Director for Finland, Estonia, Latvia, Lithuania
Germany Trade & Invest
Germany
Germany is fundamentally restructuring its energy supply to rely on renewable energies in the future. The country’s political leadership is helping to massively accelerate their expansion.
By 2030, renewable energies are to cover at least 80 percent of Germany's electricity consumption. What seemed very ambitious ten years ago is now within reach. As early as this year, around 60 percent of German electricity will come from renewable energy sources
Unlike in Finland, Germany’s expansion of renewable is being subsidized by the state providing economic incentives. In 2023 alone, more than one million new solar systems were installed in Germany.
Germany shut down its last three nuclear power plants on April 15, 2023. The Bundestag had decided to phase out nuclear power in 2011 following the nuclear disaster in Fukushima. Germany is also phasing out coal-fired power generation by the end of 2038 to reduce carbon emissions and become climate-neutral by 2045 at the latest. Germany decided to phase out coal in July 2020.
Fossil fuels are to be replaced by electricity by electrifying more and more areas of the economy and society and by replacing fossil fuels such as gas with hydrogen with emissions-free electricity from renewable sources. There are areas of transportation and industry that are currently difficult to electrify. These include steel and cement production as well as air and sea transport. Germany is relying on hydrogen and suitable derivatives. Hydrogen can be used more flexibly as an energy source and is easier to transport. It will play a decisive role in Germany as a substitute for natural gas, oil and coal. Hydrogen is nothing new in industry. Until now, however, it has been produced using fossil fuels.
Germany wants to ensure that a European market for hydrogen is created more quickly. In addition to investment, this requires clear political signals. Germany is therefore providing both funding for infrastructure and clearly formulated targets. The National Hydrogen Strategy lays out the German government's goals: The required infrastructure is the so-called hydrogen core network. The details have been finalized since October 2024 and the core network has been approved. The network will have a total pipeline length of more than 9,000 kilometers. 56 percent of the existing natural gas pipelines will be converted to hydrogen for this purpose. The rest will be newly built. The costs are immense: experts estimate they will be almost 19 billion euros. The network s will gradually go into operation by 2032. It will then connect consumption centers with hydrogen production regions.
Germany cannot produce enough hydrogen on its own. The prerequisites, for example for additional wind farms, are lacking. The German government estimates that the total demand for hydrogen and its derivatives will be between 95 and 130 terawatt hours in six years' time. According to estimates, Germany will have to import 50 to 70 percent of this amount. By 2045, Germany's demand for hydrogen may increase more than tenfold compared to 2023. According to government estimates, the import share could thus increase further. This means excellent sales opportunities for international hydrogen producers.

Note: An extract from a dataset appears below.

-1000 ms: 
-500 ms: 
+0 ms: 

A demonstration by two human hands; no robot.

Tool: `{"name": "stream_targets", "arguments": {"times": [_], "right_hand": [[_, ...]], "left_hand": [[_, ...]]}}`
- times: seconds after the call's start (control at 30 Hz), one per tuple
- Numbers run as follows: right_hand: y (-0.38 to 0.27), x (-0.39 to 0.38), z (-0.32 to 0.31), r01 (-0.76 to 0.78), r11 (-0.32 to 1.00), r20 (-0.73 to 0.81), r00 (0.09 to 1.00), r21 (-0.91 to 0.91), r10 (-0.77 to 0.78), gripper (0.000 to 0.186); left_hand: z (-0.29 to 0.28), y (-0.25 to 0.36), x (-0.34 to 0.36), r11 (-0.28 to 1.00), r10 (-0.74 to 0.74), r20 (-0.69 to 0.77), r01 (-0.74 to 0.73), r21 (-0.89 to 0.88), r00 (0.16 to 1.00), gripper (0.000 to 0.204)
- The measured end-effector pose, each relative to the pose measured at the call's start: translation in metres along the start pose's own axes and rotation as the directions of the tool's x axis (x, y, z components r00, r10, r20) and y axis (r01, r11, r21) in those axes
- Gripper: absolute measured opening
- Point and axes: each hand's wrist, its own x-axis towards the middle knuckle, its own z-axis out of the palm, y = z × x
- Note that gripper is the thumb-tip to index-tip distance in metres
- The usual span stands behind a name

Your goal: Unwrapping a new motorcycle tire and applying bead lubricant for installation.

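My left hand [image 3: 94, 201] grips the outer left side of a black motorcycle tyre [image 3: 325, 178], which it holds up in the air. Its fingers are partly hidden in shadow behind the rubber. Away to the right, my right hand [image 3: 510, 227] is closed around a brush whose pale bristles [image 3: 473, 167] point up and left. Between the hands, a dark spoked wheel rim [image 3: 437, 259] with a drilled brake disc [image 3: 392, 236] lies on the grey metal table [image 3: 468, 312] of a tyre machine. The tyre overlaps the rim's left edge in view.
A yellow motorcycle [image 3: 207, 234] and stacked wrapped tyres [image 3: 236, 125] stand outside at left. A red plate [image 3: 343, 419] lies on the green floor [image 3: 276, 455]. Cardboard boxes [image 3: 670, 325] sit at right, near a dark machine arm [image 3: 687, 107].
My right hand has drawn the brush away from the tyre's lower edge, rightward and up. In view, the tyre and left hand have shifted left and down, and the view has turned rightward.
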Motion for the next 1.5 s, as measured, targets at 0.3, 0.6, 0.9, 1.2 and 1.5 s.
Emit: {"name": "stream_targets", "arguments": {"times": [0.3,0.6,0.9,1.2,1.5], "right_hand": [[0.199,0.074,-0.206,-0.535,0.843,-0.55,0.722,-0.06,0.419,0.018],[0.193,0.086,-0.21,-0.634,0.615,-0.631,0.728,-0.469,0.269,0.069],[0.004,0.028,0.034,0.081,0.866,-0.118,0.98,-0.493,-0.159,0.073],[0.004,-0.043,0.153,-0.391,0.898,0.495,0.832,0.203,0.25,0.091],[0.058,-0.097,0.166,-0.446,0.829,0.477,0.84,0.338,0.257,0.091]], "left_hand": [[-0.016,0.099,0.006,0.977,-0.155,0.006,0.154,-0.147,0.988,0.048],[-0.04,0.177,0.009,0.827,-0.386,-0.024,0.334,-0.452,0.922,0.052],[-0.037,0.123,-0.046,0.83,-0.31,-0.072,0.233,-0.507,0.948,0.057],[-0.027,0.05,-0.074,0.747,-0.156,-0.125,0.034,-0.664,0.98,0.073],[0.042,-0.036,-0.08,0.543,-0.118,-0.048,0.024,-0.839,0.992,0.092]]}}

Germany sets out where the hydrogen is to come from in its hydrogen import strategy, adopted in summer 2024. It is intended to ensure that investments can be made in hydrogen production in German partner countries and that the infrastructure, for instance, for transport, can be built reliably. The strategy focuses on the Baltic Sea region in particular: "The Baltic Sea region is another important building block for the German hydrogen supply due to the high potential of onshore and offshore wind power as well as the good hydrogen storage potential." The two pipeline projects Baltic Hydrogen Collector and Nordic Baltic Hydrogen Corridor are intended to facilitate the import of hydrogen from the Baltic region.
Both pipelines will connect Germany, Finland and many other Baltic states. Finland is an ideal partner for the whole of Europe and the Baltic states. Finland has set itself the goal of supplying around 10 percent of the hydrogen produced in the EU by 2030. With the help of the pipelines, surplus Finnish hydrogen could be stored in Germany and either re-imported to Finland or sold to other countries when needed. This would mean greater security of supply for the whole of Europe. Closer cooperation between Germany and Finland in the hydrogen sector would have the advantage that the Finnish market ramp-up could not only be faster, but above all more voluminous - in line with Finnish potential. Germany as a customer therefore offers Finnish producers the security they need that their hydrogen will find a buyer.

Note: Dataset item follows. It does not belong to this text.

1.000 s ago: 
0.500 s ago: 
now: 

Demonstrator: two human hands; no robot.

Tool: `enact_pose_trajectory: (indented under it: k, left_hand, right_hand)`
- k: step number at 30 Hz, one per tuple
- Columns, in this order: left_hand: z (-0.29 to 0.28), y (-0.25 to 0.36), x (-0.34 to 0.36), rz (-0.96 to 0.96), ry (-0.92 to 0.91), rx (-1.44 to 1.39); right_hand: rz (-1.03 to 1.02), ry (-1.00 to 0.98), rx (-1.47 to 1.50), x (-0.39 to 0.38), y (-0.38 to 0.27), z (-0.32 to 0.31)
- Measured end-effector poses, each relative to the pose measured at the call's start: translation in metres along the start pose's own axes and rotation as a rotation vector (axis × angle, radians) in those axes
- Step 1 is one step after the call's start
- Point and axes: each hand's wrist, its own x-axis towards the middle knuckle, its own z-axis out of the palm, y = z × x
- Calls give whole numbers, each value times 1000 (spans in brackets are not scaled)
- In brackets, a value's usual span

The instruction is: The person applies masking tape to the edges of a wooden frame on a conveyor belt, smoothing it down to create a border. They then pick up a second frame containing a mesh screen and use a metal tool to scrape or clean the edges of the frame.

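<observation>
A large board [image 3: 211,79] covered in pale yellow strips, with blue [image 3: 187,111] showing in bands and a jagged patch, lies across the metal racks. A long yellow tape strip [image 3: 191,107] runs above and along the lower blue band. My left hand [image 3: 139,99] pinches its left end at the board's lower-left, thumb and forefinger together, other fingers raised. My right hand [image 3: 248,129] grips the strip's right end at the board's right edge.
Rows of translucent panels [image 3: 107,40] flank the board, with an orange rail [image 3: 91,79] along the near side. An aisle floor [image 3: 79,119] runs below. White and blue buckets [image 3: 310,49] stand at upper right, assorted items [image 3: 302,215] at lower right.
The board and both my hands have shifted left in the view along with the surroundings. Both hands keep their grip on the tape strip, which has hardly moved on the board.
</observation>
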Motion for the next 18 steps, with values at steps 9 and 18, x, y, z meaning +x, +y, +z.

There are already many examples of positive cooperation between Germany and Finland in the energy sector. For example, the Finnish company P2X Solutions installed the first industrial-scale electrolyzer in Finland in February 2024. The machine was supplied by the German company Sunfire. A number of German companies - for example, Energiequelle, ABO Wind, CPC Finland and WPD Finland - have also played a key role in driving the development of the Finnish onshore wind energy sector.